Cette date, c’est celle où nous avons commencé à subir un plan d’extermination et d’expérimentation biologique et psychologique qui est le plus brutal, le plus impitoyable et le plus inhumain de tous ceux qu’a connu le monde occidental depuis les crimes de nazis. Un système totalitaire de cruauté mentale, d’acharnement et de torture.
Boniato et ses cellules murées demeureront à jamais un témoignage atroce contre ce régime, la preuve que Fidel Castro à supplicié, condamné à la folie, assassiné ses prisonniers politiques. On pourrait éliminer toutes les autres violations des droits de l’homme dont il s’est rendu coupable, ce qui s’est passé à Boniato suffirait à faire du régime qu’il a instauré le plus cruel et le plus dégradant de tous ceux qu’a connu le continent américain.
<…> Le matin, les gardiens ont fait irruptions dans le couloir en hurlant et en nous traitant de fils de p…. Je savais ce que cela voulait dire : ce genre de bourreaux ont tjs besoin de s’exciter pour se donner du courage, de s’enivrer d’abord du vacarme assourdissant de leurs armes – barres de fer introduites ds un tuyau de caoutchouc (pour ne pas endommager la peau), bâtons, torsades de fils électriques, chaînes et baïonnettes – avec lesquelles il frappaient les murs et les grilles.
Sans aucune justification ni même un prétexte, ouvrant méthodiquement une cellule après en avoir fini avec les occupants de la précédente, ils se jetaient sur nous. <…>. J’ai voulu m’approcher de la grille pour voir,un coup de chaîne m’a rejeté en arrière ; l’homme m’avait raté de peu le visage, son but évident.
Je les ai entendus ouvrir la cellule 3, la 4, la 5. A mesure qu’ils approchaient, je me sentais pris d’un tremblement intérieur qui contractait tous mes muscles, me gênait pour respirer. La peur, le sentiment de mon impuissance et la colère se mêlaient en moi tandis que j’entendais de plus en plus distinctement le bruit des coups qui s’abattaient sur les dos nus et sur les crânes de mes camarades, les halètements d’une lutte désespérée mais si brève, la chute du corps sur le sol.
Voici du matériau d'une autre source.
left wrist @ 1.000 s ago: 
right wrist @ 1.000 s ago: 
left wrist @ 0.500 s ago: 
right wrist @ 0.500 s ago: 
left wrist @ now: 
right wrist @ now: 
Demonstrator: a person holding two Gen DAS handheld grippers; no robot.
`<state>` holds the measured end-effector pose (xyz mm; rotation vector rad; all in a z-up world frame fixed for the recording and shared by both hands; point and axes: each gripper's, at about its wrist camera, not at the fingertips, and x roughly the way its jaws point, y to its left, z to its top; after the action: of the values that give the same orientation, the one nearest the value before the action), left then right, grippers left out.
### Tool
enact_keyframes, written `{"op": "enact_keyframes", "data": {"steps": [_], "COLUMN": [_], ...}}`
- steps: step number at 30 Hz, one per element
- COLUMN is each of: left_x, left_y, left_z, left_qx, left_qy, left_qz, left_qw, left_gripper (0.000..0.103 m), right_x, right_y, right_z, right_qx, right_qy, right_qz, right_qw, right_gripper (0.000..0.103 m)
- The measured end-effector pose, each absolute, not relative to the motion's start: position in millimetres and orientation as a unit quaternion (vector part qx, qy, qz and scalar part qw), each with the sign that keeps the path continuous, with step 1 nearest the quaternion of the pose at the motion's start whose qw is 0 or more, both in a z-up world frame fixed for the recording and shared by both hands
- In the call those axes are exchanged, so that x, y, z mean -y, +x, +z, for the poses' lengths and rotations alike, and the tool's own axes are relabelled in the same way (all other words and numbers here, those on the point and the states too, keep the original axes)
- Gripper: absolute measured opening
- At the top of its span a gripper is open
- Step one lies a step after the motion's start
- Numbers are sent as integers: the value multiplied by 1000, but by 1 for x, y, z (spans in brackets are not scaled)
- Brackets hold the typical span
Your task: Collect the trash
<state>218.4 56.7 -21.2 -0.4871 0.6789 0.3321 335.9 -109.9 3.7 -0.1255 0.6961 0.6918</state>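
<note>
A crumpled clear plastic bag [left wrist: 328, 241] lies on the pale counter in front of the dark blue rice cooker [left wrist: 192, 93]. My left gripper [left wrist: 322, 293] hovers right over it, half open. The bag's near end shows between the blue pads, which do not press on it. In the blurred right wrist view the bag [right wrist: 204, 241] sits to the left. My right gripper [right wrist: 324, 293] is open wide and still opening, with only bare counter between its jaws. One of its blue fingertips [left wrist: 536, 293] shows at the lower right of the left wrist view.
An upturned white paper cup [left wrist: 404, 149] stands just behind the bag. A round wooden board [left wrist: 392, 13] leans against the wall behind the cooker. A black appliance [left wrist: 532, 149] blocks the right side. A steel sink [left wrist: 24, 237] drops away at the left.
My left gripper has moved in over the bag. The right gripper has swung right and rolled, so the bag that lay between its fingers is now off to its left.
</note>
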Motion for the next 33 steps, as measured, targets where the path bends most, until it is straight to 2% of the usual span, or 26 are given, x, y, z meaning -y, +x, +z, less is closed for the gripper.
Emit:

J’attendais mon tour dans une sorte d’aliénation de moi, d’anéantissement, de destruction de mon être. Avant même que les matons n’entrent dans leur cellule, certains de mes compagnons d’infortune ne pouvaient plus se retenir, à bout de résistance nerveuse, ils commençaient à pousser des cris dont l’hystérie accroissait encore l’horreur de ce moment.
<…> Nous avons été battus, sans exception, méthodiquement, cellule après cellule
Mon corps était couvert de plaques bleues. J’avais le visage enflé et sanglant. Je ne pouvais presque pas me tenir debout tant j’avais mal partout : roué de coups de bâtons, j’avais la peau lacérée en une quantité d’endroits. Mais ce qui m’avait affecté plus encore que les coups, c’était l’attente qui les avaient précédés et dont je conservais un souvenir plus horrible que mes blessures. J’ai envié mille fois les prisonniers de la première cellule : les matons entraient, frappaient, mais sans que les prisonniers endurent d’abord la torture mentale de l’attente, une attente insupportable, capable de me détruire nerveusement.»